Um ambicioso modelo alternativo está sendo implementado pelo projeto Better Place, em Israel – não por coincidência, um país com praticamente nenhuma reserva de petróleo. Além de nada menos que 150 mil pontos de recarga para veículos plug-in, o Better Place planeja construir 100 estações para troca de baterias, parecidas com um lava rápido. A idéia é que, ao invés de esperar carregar, o usuário troque a bateria vazia por uma cheia, num processo automatizado que demora menos de cinco minutos.

Capitaneada pelo israelense Shai Agassi, o Better Place inova ao desvincular os carros elétricos de suas baterias: a montadora faz o carro, e uma operadora local vende planos de fornecimento de baterias e créditos de energia em postos de recarga (energia essa, de preferência, vinda de fontes renováveis). As baterias, portanto, seriam de propriedade da operadora – o que garantiria a correta manutenção e manuseio das unidades em circulação, além de reduzir substancialmente o preço dos automóveis, pois os conjuntos de baterias são a parte mais cara de um elétrico.

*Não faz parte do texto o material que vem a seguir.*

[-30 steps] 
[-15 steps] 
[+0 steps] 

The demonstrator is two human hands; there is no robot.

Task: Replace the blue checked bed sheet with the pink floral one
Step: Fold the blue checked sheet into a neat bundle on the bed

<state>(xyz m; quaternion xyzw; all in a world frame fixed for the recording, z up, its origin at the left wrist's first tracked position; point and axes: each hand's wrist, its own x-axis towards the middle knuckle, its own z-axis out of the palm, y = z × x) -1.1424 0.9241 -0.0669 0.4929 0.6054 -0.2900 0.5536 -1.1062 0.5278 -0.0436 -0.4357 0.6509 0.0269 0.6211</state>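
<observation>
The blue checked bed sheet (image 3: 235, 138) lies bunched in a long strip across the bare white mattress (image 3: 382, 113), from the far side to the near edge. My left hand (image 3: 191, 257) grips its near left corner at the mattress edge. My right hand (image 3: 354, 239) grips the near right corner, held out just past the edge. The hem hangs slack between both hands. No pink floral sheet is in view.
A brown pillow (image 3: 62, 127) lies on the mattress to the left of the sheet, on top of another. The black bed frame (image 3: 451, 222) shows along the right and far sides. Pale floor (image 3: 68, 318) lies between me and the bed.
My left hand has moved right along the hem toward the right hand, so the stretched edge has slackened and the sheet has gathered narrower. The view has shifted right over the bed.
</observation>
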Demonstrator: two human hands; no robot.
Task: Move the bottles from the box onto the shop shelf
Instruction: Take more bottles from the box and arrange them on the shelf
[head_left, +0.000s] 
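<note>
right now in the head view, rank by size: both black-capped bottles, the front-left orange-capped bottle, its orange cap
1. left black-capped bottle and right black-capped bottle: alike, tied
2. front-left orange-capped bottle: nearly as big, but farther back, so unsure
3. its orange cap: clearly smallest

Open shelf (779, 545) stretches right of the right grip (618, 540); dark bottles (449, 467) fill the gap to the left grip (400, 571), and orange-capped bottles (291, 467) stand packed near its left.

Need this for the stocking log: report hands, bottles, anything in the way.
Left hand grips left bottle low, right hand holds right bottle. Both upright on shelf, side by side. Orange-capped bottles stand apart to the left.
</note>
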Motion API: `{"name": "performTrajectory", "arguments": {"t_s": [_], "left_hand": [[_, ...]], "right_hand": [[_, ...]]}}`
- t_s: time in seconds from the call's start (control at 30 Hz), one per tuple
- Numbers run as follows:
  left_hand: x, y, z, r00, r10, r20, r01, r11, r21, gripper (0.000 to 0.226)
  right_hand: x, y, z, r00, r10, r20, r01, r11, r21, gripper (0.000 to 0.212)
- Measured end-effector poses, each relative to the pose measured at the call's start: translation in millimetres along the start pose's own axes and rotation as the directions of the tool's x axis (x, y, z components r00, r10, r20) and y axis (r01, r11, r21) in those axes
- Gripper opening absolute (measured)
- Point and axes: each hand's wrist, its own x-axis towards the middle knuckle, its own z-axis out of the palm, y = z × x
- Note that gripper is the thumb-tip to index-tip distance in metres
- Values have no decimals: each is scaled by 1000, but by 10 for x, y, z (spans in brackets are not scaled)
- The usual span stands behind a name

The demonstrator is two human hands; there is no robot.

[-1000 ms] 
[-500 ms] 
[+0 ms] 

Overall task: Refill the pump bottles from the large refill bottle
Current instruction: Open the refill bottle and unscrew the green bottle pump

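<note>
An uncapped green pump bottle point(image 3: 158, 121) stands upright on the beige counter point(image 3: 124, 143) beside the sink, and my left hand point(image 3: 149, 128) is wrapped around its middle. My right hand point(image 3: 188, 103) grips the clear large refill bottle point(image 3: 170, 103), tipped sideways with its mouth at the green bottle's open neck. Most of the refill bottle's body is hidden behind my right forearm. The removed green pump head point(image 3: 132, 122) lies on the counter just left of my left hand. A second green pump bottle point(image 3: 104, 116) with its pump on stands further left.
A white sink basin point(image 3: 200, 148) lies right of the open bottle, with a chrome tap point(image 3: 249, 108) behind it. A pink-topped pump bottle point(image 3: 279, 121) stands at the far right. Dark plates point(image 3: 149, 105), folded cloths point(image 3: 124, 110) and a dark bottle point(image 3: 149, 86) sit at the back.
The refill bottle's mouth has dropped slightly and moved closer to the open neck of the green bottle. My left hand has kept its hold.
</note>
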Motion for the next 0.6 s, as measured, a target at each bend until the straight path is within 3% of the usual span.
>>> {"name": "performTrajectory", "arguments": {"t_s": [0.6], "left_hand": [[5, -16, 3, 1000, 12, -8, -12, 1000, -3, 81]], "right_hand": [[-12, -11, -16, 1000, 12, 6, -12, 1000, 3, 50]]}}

Outros acordos de cooperação já foram feitos com governos e empresas da Dinamarca, Austrália, Califórnia e Havaí. No Japão, onde 20% do CO² emitido por veículos é produzido por táxis, a maior empresa do ramo vai colocar uma pequena frota de elétricos dentro do esquema Better Place, a partir de janeiro. Uma estação de troca de bateria será construída em Roppongi Hills, no centro de Tokyo. A expectativa é de que, em dez anos, carros adaptados ao Better place substituam a frota de 60 mil táxis da cidade.
Numa extensa reportagem, a revista Wired classifica Shai Agassi como o homem que pode simplesmente acabar com o petróleo. E você, o que acha?